My dd1 is 3, and she is (of course) a wonderful, bright, sparkly little girl. she is also incredibly strongwilled, prone to monster temper tantrums, and very jealous of her little sister who's 9 months- she's recently started hitting her repeatedly.
I am really working v hard at addressing her behaviour, which i think is normal, but still v challenging and hard work. I, as her mother, sometime find it almost too much- but with the help of dr tanya byron's books i am much more positive.
i have had this nanny since september as a mother's help, and have gone back to work 4 weeks ago. she (the nanny) is a really nice person, a bit more mature than the average nanny (late 40s) and very caring and sensible, she has 2 grown daughters and she has looked after children before in a sole charge capacity, although she is not a career nanny if that makes sense.
anyway, sorry, long preamble, but tonight she told me that dd1 had a megatantrum this am about getting dressed etc, and that it was really extreme and she finds it really hard to deal with this behaviour and it really affects her confidence and although the rest of the week dd1 behaved very well she finds it hard to remain calm and positive in the face of these behaviours. it had clearly upset her, perhaps a bit too much i thought, although she could have been nervous about telling me.
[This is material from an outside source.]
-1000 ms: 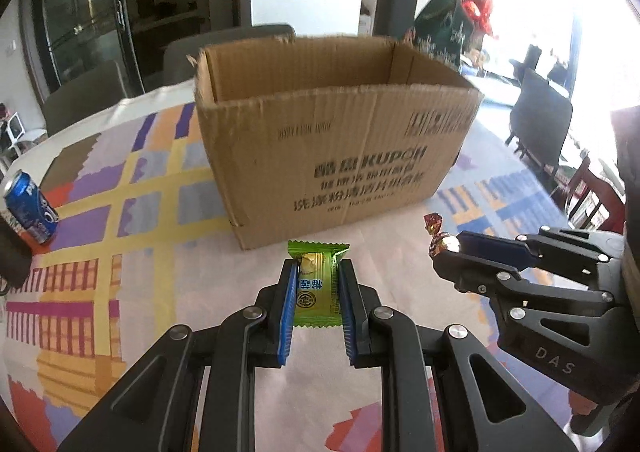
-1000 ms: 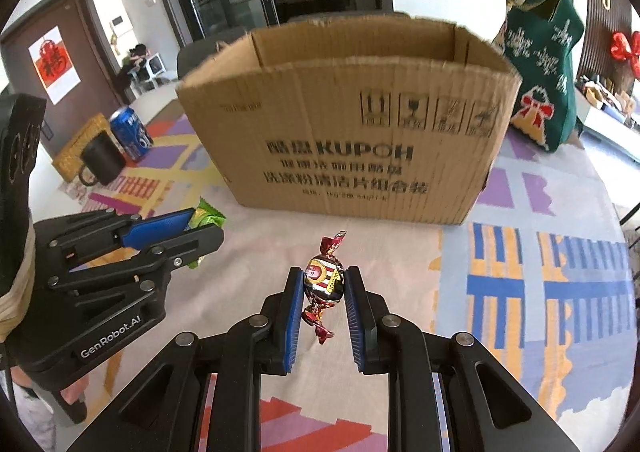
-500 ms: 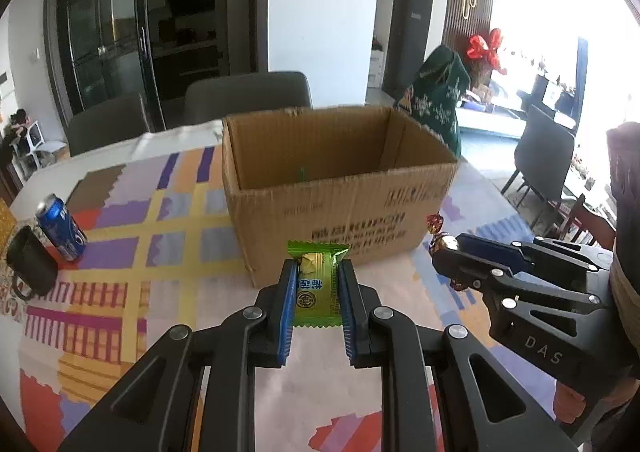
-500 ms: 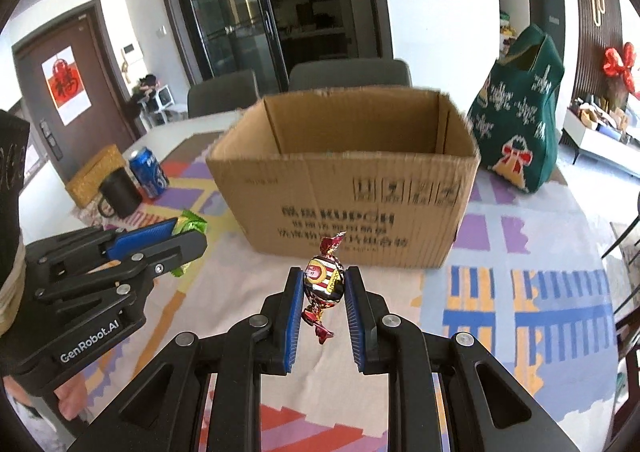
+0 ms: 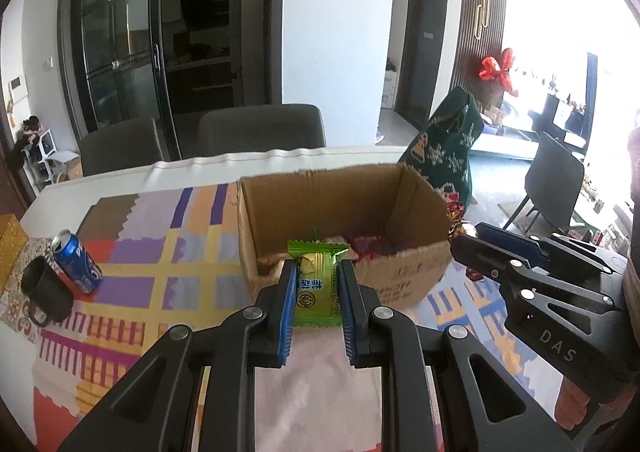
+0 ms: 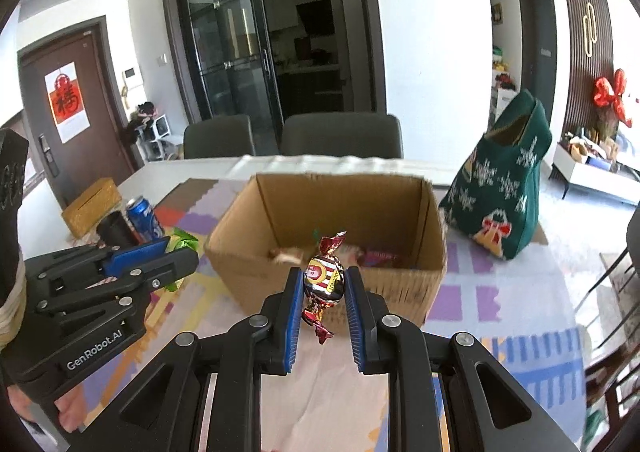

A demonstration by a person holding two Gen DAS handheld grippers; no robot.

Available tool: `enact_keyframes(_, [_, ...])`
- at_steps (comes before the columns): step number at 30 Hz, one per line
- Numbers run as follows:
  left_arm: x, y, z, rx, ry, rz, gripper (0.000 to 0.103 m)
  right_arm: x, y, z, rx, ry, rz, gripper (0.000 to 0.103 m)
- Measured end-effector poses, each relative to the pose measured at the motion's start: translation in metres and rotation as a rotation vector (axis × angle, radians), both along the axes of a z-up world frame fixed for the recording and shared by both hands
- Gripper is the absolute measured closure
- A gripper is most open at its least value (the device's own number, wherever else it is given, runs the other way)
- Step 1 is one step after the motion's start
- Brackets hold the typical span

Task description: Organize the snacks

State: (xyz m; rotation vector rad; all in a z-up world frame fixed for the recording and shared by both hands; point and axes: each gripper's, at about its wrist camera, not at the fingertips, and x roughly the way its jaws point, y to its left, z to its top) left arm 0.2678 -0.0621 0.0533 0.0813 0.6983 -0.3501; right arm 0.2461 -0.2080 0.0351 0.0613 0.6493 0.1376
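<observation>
Cardboard box now lower in both views than half a second ago, its open top and inside showing, where earlier only the printed front wall faced the cameras: both tools lifted above rim height. Left hand-held gripper closed narrow on the green snack packet, blue pads pressing its two long edges, packet upright and in front of the box's near wall, not yet over the opening. Right hand-held gripper likewise clamped on the striped wrapped candy, twisted foil ends sticking out above and below the pads, also short of the near rim. Inside the box, a few wrapped snacks already lying on the bottom, so sorting is probably well under way. Left of the box on the patterned counter, a blue soda can leaning beside a dark mug; right of the box, a green knitted bag. Judging by the gained height, next step likely a short forward carry past the near wall, then release over the opening; clipping the rim looks the main risk.
</observation>
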Motion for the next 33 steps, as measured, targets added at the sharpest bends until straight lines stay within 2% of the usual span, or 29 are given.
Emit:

i have observed her dealing with dd1 and by and large i have been quite impressed with her instinct, she does all the things i have had to read about (distraction, ignoring, basic reward charts etc etc), 90% of the time dd1 responds very well to her and i actually do find it a positive thing on the whole that she spoke to me about it rather than pretending everything is fine and hunky dory.
but i guess my questions are.. one, how do i support her and help her deal with this, and two, is this even normal (dd's behaviour AND the fact that nanny finds it so hard) or a sign that it's not working and should i be thinking about someone else?
thanks if you've made it this far!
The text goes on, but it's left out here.